Of the early editions, the LAT and NYT run stand-alone front-pagers about last night’s GOP debate, with the latter calling it “barely controlled” and revealing the depth of the “mutual anger” Bush and McCain feel toward each other. Both papers note that many of Bush’s and McCain’s comments were complaints about the other’s use of negative ads. The LAT quotes Keyes calling this discussion “pointless squabbling,” a characterization that earned him applause.

Both the NYT and WP front a Stanford poli-sci professor’s study of just over 4,000 Internet users that finds them to be increasingly socially isolated. The shift apparently includes a rejection not just of other people but also of mass media. Fully one-third of all Netizens have reduced their newspaper reading time. But the papers don’t say if this takes account of time spent reading newspapers online.
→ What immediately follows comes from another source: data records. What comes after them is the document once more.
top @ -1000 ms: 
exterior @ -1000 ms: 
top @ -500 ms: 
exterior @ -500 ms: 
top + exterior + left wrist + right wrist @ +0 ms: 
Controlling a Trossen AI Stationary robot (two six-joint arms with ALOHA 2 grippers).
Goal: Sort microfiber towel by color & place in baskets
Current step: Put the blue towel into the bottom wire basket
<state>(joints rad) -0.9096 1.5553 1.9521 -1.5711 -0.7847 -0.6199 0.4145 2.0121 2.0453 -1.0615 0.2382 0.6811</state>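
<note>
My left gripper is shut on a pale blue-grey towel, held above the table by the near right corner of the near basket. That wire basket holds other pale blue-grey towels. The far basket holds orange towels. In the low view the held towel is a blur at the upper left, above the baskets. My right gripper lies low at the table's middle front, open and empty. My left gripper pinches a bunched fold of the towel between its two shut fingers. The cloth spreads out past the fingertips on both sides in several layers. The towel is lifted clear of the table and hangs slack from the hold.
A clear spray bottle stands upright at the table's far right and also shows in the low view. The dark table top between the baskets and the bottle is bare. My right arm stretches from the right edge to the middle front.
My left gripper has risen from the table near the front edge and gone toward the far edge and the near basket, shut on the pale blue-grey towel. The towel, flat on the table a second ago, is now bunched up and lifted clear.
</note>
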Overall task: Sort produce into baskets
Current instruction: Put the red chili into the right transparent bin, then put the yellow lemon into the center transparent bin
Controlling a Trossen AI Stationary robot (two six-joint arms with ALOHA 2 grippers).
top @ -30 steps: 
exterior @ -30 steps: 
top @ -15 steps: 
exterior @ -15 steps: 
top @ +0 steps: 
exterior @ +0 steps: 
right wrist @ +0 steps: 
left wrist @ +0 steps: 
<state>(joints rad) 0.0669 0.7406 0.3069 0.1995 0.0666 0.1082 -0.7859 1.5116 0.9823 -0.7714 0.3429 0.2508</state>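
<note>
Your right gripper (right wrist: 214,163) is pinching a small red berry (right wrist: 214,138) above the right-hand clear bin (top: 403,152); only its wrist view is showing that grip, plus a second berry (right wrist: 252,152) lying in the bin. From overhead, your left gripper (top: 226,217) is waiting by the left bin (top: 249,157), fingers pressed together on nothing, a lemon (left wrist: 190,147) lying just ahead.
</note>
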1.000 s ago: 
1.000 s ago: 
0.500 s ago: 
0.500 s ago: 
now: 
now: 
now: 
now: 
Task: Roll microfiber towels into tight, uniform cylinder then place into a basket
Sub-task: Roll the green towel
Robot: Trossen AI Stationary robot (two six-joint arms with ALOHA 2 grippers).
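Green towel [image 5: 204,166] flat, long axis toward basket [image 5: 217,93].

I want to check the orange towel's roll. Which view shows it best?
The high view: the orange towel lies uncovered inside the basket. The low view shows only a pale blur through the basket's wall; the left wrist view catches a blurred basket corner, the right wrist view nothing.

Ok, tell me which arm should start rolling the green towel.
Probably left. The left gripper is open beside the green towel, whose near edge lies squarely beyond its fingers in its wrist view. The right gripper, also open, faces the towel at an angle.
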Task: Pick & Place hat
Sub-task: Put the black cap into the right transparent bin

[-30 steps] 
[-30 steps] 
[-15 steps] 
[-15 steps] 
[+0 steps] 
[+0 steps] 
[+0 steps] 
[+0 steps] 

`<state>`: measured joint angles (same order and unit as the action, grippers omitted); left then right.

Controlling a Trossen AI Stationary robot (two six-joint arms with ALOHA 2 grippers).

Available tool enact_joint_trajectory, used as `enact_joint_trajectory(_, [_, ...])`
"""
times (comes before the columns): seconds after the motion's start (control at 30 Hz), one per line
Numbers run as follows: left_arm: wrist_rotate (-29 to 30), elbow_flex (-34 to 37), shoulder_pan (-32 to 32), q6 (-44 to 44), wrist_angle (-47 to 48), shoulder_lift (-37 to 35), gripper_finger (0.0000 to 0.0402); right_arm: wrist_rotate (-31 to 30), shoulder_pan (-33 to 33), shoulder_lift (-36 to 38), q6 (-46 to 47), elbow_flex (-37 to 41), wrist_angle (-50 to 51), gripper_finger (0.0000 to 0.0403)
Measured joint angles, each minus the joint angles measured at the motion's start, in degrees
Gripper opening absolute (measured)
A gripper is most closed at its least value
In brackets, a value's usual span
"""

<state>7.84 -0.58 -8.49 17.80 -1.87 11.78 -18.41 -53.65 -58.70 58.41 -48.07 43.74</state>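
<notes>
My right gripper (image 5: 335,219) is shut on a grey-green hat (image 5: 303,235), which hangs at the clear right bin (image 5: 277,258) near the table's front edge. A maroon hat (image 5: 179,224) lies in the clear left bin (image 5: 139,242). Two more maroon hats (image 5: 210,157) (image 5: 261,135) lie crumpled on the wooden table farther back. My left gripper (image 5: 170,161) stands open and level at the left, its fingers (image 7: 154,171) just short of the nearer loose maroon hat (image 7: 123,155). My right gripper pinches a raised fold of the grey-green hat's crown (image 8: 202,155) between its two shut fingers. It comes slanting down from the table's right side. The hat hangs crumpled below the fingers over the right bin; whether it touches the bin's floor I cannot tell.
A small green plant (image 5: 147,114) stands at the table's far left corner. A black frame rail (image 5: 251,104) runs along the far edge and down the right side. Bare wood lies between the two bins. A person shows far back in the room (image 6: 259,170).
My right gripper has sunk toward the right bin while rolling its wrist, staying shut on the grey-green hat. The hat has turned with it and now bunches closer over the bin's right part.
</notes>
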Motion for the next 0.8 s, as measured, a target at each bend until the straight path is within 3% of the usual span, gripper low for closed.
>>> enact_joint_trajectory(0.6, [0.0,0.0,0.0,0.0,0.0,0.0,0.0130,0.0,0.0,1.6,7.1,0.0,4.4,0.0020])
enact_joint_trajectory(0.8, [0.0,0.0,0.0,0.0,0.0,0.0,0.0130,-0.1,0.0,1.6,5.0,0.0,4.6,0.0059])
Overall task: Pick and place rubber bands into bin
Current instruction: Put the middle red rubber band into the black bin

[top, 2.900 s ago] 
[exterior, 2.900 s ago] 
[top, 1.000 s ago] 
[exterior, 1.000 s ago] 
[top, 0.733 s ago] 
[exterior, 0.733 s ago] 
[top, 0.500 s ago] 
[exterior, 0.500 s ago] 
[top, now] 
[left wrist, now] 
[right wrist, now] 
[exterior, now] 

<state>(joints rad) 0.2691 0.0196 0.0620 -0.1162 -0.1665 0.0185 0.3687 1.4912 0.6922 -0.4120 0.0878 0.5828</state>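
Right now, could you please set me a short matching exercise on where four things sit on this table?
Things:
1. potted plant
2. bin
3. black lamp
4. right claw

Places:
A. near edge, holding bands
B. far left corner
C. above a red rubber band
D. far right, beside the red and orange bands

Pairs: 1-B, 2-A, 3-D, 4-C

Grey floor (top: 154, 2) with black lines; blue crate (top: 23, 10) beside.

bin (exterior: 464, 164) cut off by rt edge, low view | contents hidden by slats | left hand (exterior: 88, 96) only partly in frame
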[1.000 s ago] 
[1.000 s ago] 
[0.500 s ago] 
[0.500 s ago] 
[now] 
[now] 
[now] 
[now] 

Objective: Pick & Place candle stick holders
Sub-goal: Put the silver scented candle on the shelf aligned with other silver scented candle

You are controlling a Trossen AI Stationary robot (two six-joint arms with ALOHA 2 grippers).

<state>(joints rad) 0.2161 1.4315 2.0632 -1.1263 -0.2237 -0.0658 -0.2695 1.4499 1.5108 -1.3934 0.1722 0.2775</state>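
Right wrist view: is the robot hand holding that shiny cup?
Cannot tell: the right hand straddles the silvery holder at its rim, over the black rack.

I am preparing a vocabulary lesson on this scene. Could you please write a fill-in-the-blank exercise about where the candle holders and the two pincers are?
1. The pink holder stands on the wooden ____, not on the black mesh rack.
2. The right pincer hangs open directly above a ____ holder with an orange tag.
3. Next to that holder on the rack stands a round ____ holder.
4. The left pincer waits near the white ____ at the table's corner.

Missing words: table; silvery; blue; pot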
The coverage points out that this is the second major academic study of Internet participants suggesting that being wired correlates to higher rates of depression and loneliness.

The Wall Street Journal reports that there hasn’t been much overt movement in the Microsoft antitrust settlement talks being held in Chicago. But perhaps there’s a subtle one: The company, while still viewing a government-ordered breakup as a “death sentence,” has signaled that it would accept some “common sense” restrictions on its subsequent conduct. The paper says that the company’s new wave of Washington lobbying may be paying dividends, pointing out that senior Democrats in the House and Senate have recently talked up the mediation process.

The WSJ editorial page approvingly passes along a study purporting to show that the influx of immigrants into the Washington, D.C., area has been, regardless of their race or educational level, very good for both residential and commercial property values. The editorial says this means the government should stop trying to control immigrants for skill levels and just let ‘em in. Surprisingly uplifting for the WSJ editorial gang–glad they found the anti-government angle to let them make it.

The Journal runs a commentary that articulates the principles behind the Oscar selections: Hollywood wants to be thought “serious”; originality is dangerous; liberalism, especially limousine liberalism, is true; box office, while not absolutely determinative, is real helpful. In other words, movies are a lot like newspapers.